Nah, sebagaimana kita ketahui bersama saudara2, riset positivis sangat bergantung pada yang namanya statistik. Statistik ini adalah alat yg bergantung pada logika dan, oleh karenanya, sebagaimana semua alat yang bergantung pada logika, mudah untuk dimainkan. Ini nih yang jadi masalah, orang-orang yang pengen sekali terlihat keren (risetnya tentunya) kemudian memainkan statistik risetnya agar signifikan.
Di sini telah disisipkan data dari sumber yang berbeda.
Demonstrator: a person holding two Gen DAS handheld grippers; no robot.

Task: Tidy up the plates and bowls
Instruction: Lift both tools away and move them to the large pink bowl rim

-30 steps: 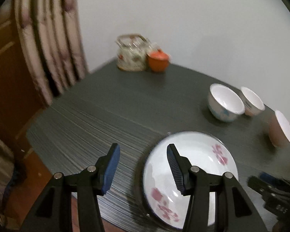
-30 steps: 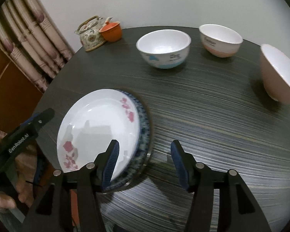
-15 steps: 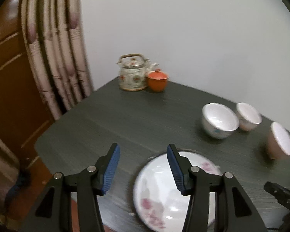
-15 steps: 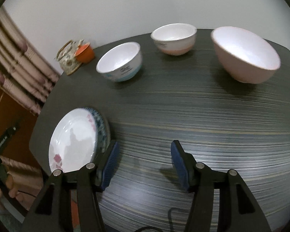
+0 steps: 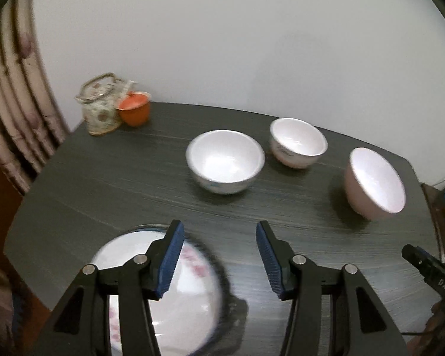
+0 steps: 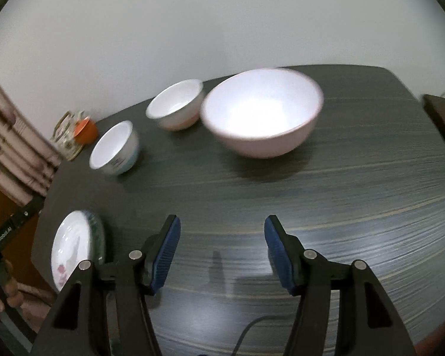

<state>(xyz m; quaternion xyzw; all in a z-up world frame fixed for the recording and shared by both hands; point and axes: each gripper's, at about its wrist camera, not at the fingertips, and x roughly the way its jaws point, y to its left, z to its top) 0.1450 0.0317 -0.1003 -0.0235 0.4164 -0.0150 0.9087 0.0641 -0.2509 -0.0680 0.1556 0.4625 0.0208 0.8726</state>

Sekarang bayangkan, konsep awalnya adalah kita pengen mengembangkan ilmu pengetahuan dengan menemukan hal2 baru dan hal2 baru itu dalam riset positivis ditandai oleh hasil yang signifikan. Itulah mengapa sistem pengembangan ilmu kita (penerimaan artikel di jurnal misalnya) dibuat dengan preferensi khusus pada riset yang hasilnya signifikan. Namun kalo sekarang pada perkembangannya banyak orang memainkan statistik supaya hasil risetnya signifikan maka tujuan awal pengembangan ilmu tadi menjadi tidak tercapai.

Signifikan yang diinginkan adalah signifikan yang benar2 diperoleh dengan prosedur yang baik sehingga dapat mengindikasikan adanya temuan baru. Bila signifikan yang terjadi adalah sekadar signifikan karena permainan statistik maka kita akan tampak seperti menemukan sesuatu yang baru padahal kenyataannya tidak. Lalu lama-kelamaan kita akan kehilangan makna sebenarnya dari suatu temuan baru karena kita terlanjur senang dengan makna harfiahnya saja, signifikan. Kemudian lama-kelamaan kita sebagai suatu komunitas akademik akan kehilangan rasa (sense) atas pentingnya temuan baru bagi pengembangan ilmu pengetahuan. Lama-kelamaan kita bahkan juga akan kehilangan rasa akan pentingnya pengembangan ilmu pengetahuan dan hanya menerima semua teori yang telah dibuat sebagai teori yang benar.

Pada skala yang lebih besar, hal ini sangat berbahaya terutama dalam ilmu sosial yang pada dasarnya merupakan “permainan” logika dan persepsi yang kemudian diaplikasi dan berdampak luas pada dunia nyata. Ini menyebabkan orang tidak belajar dari kesalahan dan, sayangnya, sering sekali yang harus menanggung kebodohan (untuk tidak belajar dari kesalahan) itu justru orang-orang yang tidak membuat keputusan itu bahkan sering tidak mengerti keputusan tersebut.